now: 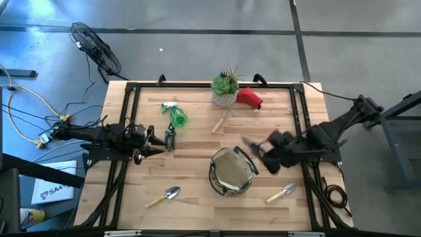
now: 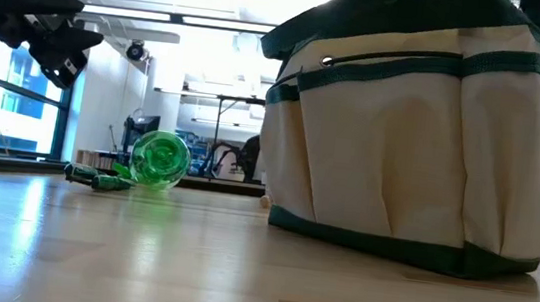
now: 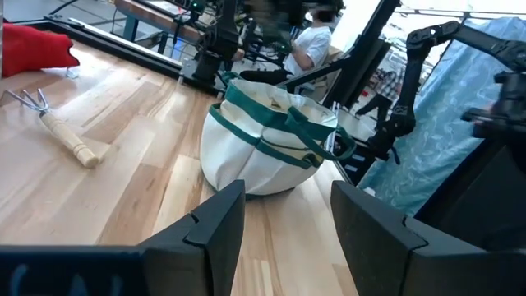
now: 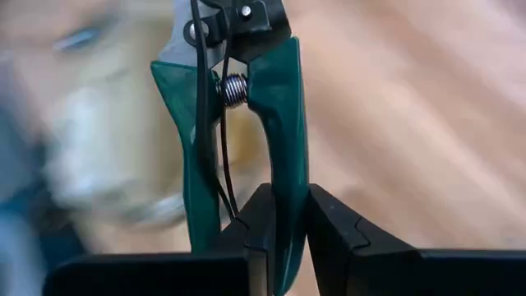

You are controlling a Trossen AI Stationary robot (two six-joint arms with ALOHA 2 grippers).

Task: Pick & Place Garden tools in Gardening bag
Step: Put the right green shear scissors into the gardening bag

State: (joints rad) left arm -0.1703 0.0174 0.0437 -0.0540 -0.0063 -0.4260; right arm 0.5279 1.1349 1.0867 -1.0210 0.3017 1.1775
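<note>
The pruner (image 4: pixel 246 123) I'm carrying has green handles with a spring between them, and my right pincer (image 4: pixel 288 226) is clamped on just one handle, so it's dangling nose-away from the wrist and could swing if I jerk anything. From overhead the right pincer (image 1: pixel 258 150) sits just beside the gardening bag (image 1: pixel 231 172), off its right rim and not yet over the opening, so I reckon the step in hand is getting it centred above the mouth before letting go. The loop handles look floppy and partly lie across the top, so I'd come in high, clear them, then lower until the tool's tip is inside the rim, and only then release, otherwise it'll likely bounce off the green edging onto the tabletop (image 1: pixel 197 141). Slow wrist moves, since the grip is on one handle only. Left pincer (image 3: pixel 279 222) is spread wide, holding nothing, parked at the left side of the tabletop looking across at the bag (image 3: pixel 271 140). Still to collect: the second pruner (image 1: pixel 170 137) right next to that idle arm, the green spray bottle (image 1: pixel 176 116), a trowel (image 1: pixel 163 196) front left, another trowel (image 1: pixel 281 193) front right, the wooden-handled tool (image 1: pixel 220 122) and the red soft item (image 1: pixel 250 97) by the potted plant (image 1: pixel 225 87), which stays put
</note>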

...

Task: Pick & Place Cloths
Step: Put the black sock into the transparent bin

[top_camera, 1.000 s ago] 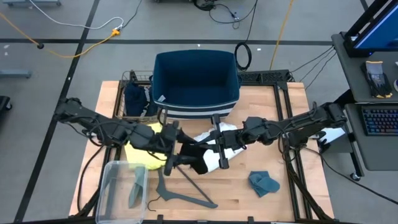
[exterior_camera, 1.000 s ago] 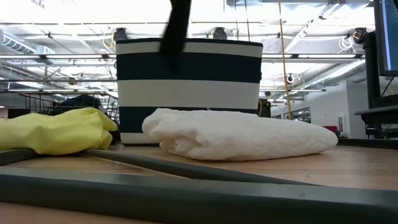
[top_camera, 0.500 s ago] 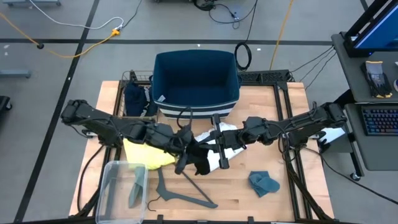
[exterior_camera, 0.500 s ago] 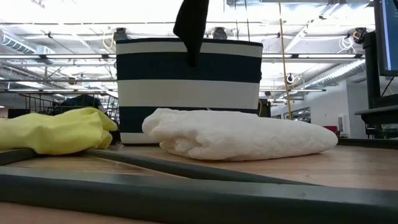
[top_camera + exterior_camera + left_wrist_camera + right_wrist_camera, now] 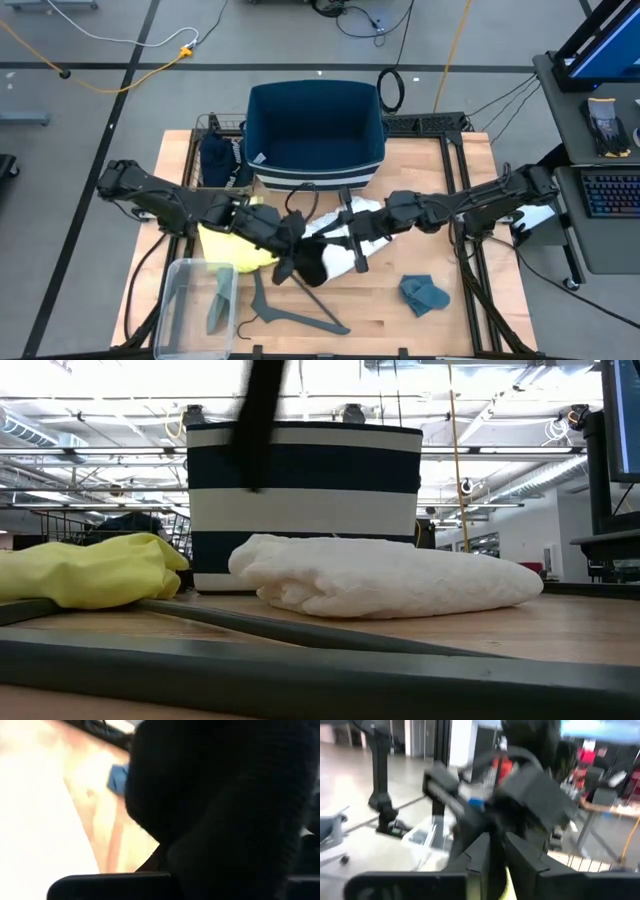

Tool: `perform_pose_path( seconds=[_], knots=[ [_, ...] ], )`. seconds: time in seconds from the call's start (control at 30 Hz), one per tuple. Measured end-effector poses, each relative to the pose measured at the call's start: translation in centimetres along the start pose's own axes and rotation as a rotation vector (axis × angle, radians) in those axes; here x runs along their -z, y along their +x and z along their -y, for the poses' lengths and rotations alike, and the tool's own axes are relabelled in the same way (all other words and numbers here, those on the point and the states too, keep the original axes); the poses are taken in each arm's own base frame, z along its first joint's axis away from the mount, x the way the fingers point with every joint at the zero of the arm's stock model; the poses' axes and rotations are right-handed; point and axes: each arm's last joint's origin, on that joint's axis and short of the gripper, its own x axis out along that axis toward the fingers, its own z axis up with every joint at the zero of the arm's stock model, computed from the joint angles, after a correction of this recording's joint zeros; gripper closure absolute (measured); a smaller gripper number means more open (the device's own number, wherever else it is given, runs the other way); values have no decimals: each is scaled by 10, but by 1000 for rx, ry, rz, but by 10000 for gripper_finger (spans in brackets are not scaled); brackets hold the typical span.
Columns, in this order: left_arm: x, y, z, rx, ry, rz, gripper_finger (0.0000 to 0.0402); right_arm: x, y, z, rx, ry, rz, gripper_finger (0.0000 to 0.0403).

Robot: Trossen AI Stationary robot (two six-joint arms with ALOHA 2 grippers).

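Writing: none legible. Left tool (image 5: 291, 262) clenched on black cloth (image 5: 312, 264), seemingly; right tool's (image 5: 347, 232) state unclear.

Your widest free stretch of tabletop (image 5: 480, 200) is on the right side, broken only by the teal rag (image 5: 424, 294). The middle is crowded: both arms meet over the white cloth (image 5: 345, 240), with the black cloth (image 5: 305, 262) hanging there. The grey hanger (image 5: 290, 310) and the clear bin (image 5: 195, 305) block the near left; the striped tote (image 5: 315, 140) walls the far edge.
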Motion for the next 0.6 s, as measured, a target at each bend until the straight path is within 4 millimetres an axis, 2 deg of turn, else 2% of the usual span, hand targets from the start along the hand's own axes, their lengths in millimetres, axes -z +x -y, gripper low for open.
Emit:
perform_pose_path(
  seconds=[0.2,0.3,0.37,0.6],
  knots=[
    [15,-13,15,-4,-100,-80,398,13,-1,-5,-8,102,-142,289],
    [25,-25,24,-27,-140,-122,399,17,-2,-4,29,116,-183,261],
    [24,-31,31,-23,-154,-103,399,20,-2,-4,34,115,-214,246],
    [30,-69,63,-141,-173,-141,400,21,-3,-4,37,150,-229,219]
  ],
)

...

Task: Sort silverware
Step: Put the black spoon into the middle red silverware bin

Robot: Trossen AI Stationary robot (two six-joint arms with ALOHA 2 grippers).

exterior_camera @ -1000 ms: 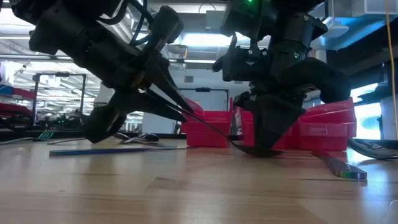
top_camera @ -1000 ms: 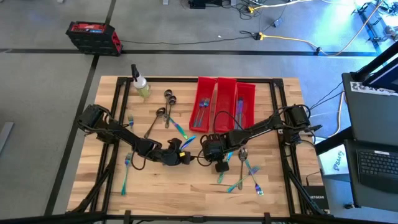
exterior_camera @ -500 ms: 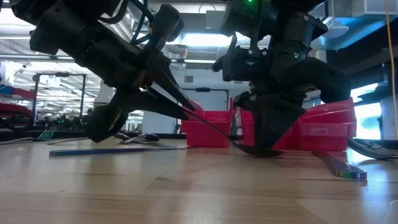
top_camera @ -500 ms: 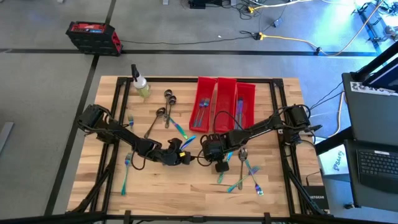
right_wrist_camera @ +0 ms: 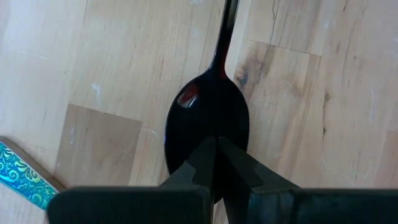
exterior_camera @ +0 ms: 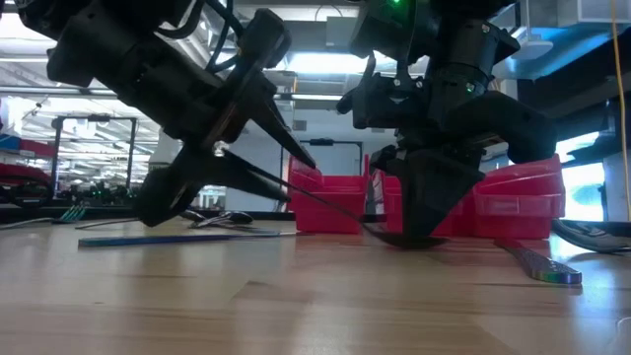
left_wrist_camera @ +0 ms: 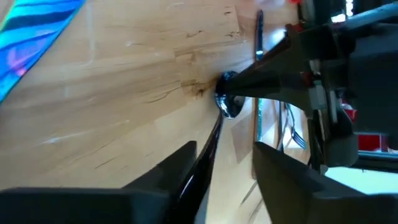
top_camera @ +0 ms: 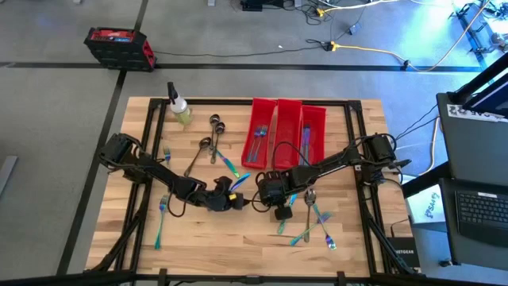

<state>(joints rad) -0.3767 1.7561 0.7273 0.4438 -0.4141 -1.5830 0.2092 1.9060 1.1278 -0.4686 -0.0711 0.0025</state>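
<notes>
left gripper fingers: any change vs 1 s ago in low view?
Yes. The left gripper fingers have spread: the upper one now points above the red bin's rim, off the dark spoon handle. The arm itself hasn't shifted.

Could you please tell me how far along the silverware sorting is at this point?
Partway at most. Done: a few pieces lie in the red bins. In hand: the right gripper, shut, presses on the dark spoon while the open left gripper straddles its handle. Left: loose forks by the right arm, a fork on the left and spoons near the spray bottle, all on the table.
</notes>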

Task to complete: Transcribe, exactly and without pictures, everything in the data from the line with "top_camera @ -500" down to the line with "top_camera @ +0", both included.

Response to this exercise:
top_camera @ -500 ms: 
right_wrist_camera @ +0 ms: 
exterior_camera @ +0 ms: 
left_wrist_camera @ +0 ms: 
top_camera @ +0 ms: 

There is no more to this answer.